What made things worse for Sharif, though, was that in terms of Pakistan’s power structure, his position was weak. As a Pakistani commentator, Rasheed Rahman, bluntly explained, ‘The terms of “endearment” between the military and civilian spheres, are still heavily loaded in favour of the former.’ According to him, and to the agreement of many, none of the civilian governments had established that they hold power, ‘and not merely occupy offices’. The Pakistan Army had a powerful instrument of ensuring this, which was that the electoral process was less than credible. This instrument is as potent at present as it was two decades ago, with the electoral victory of Imran Khan in 2018 a powerful reminder of it, if any was needed.

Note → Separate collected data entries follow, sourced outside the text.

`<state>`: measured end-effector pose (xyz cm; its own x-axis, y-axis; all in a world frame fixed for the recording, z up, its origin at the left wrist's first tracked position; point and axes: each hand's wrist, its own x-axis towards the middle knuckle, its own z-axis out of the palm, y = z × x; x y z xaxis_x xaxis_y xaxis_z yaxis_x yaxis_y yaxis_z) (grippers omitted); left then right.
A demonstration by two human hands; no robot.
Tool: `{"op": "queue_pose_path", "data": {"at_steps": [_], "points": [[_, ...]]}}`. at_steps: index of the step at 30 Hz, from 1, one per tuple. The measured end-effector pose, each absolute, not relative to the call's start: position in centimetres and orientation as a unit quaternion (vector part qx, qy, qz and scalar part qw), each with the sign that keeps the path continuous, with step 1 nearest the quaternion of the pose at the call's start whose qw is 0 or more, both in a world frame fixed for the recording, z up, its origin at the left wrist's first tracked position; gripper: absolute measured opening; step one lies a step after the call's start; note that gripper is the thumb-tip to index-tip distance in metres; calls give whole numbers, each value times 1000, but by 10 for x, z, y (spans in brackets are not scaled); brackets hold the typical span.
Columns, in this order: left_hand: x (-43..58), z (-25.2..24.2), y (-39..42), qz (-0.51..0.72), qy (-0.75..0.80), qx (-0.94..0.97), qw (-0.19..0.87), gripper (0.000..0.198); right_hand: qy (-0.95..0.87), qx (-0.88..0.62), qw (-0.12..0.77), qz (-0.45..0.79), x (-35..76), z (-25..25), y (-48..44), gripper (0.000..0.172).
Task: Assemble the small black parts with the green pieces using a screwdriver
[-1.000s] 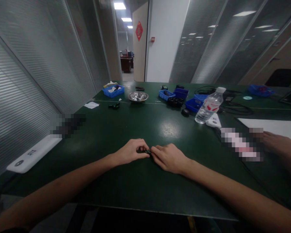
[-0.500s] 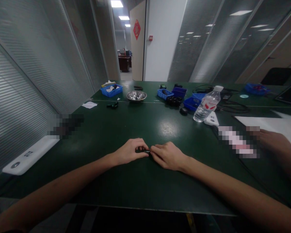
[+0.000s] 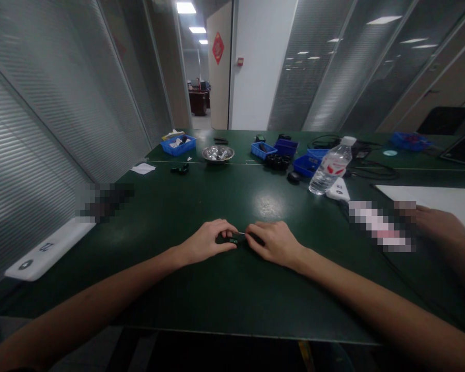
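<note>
A: State of fingers?
B: Left fingers (image 3: 228, 226) pinch a small green part (image 3: 233, 241), just below frame centre; right fingers (image 3: 254, 229) appear pressed together on a thin pale piece (image 3: 241, 233).
A: Hazard?
B: An uneven pinch could drop the part onto the worktop (image 3: 217, 299).

from afar i am facing a white wall (image 3: 261, 67); slatted blinds (image 3: 8, 119) are lining glass partitions (image 3: 118, 67) on both sides. a door (image 3: 219, 93) is standing open, and beyond it ceiling lights (image 3: 186, 8) are glowing above a brown desk (image 3: 198, 103).
</note>
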<state>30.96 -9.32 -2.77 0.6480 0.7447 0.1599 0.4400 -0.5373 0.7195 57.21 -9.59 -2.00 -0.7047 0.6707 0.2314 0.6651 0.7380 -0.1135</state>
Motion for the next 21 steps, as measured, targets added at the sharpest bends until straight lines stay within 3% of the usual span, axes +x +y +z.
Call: {"op": "queue_pose_path", "data": {"at_steps": [4, 9, 21], "points": [[308, -29, -93, 241, 374, 836, 321, 34, -907, -398, 137, -30, 583, -23, -86, 31], [308, -28, -94, 231, 362, 848, 310, 21, -892, -415, 166, -61, 586, -34, -76, 30], [308, -24, -95, 227, 363, 849, 310, 20, -897, -388, 211, -6, 584, -38, -75, 37]]}}
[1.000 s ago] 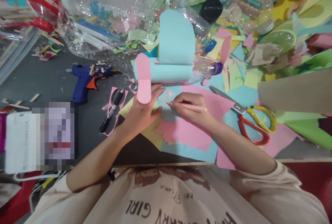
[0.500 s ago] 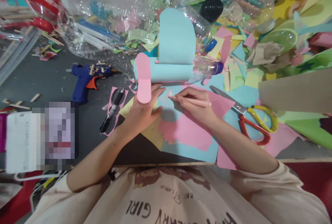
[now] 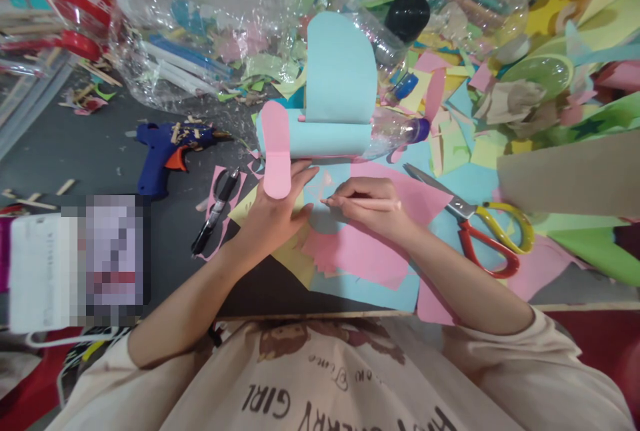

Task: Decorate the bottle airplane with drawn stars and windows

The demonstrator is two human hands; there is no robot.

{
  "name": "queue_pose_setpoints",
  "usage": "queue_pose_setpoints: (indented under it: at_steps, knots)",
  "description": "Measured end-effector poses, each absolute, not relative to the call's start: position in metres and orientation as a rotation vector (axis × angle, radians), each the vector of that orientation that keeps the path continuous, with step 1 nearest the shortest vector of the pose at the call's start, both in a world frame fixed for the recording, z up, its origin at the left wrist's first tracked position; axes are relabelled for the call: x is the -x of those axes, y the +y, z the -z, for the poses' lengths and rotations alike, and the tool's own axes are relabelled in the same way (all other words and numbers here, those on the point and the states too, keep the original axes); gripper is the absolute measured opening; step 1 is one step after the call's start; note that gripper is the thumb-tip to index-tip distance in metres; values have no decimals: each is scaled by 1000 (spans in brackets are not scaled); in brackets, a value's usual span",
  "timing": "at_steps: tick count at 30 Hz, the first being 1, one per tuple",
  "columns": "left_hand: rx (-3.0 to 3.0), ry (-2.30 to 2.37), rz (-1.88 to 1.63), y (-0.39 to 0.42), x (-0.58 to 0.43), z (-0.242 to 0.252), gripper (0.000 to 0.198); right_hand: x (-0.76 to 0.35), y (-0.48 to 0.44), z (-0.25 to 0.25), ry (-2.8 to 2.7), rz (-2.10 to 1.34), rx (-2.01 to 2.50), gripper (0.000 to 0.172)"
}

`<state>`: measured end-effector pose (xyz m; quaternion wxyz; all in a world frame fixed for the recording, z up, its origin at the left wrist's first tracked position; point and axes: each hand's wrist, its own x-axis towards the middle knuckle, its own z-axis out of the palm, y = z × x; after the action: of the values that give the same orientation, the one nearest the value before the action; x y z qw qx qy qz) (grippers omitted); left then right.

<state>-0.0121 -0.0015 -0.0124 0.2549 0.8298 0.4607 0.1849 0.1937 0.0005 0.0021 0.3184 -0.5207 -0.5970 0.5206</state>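
My right hand (image 3: 373,201) is closed around a pale pink pen (image 3: 377,204), its tip touching a light blue sheet (image 3: 320,218). Small pinkish marks show on the sheet near the tip. My left hand (image 3: 285,208) lies on the papers with its fingers stretched out. Over the back of it reaches a pink paper strip with rounded ends (image 3: 277,151), which is on a clear bottle (image 3: 393,131) wrapped in light blue paper. A tall blue paper piece (image 3: 341,68) stands up from this bottle. Pink paper (image 3: 375,251) lies under my right hand.
Scissors (image 3: 467,211) with red and yellow handles lie at the right. To the left are a black pen (image 3: 216,211) and a blue glue gun (image 3: 163,151). A white box (image 3: 37,271) sits at the left edge. Plastic bottles and paper scraps crowd the back.
My right hand has moved the pen tip slightly down and left across the blue sheet, and more pinkish marks show there. My left hand stays in place.
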Motion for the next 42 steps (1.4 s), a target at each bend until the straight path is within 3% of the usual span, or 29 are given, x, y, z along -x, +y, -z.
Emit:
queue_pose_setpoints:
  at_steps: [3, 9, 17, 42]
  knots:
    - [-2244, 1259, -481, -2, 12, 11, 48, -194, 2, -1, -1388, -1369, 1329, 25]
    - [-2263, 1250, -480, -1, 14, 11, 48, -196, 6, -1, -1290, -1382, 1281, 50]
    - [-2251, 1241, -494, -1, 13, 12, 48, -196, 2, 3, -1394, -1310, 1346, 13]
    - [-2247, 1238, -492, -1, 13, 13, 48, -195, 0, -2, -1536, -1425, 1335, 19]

With the confirmation of Vajpayee’s Lahore visit, there was palpable excitement, and unrealistic expectation, in the air. It was said that Sharif would be visiting Delhi for the India–Pakistan Test match due in a couple of days. That the visit did not happen was understandable. But Vajpayee did go to the Feroz Shah Kotla stadium in Delhi, met both the teams, spent some time watching the match and later hosted a reception for the teams at 7 RCR. On that day, I enjoyed my conversation with Raj Singh Dungarpur, the then president of the Board of Control for Cricket in India, about cricketers of yore, including the American fast bowler John King, who scored over one thousand runs and took over a hundred wickets in one season playing for an English county in the early twentieth century.
Slowly, the officialdom got into the act. The Ministry of External Affairs (MEA) hailed the proposed Lahore initiative as a path-breaking exercise, as something that ‘will be one more manifestation of India’s abiding desire to build peaceful, friendly and co-operative relationship with Pakistan’. Vajpayee would become first Indian PM to visit Pakistan since Rajiv Gandhi’s visit for the SAARC summit in 1988. At the same time, the MEA also cautioned that Pakistan was yet to convey its acceptance, or rejection, of the proposed dates (17–20 February) for the meeting between the foreign secretaries of both countries. A series of meetings at the foreign-secretary level had been mandated at the Vajpayee–Sharif talks in New York in September 1998.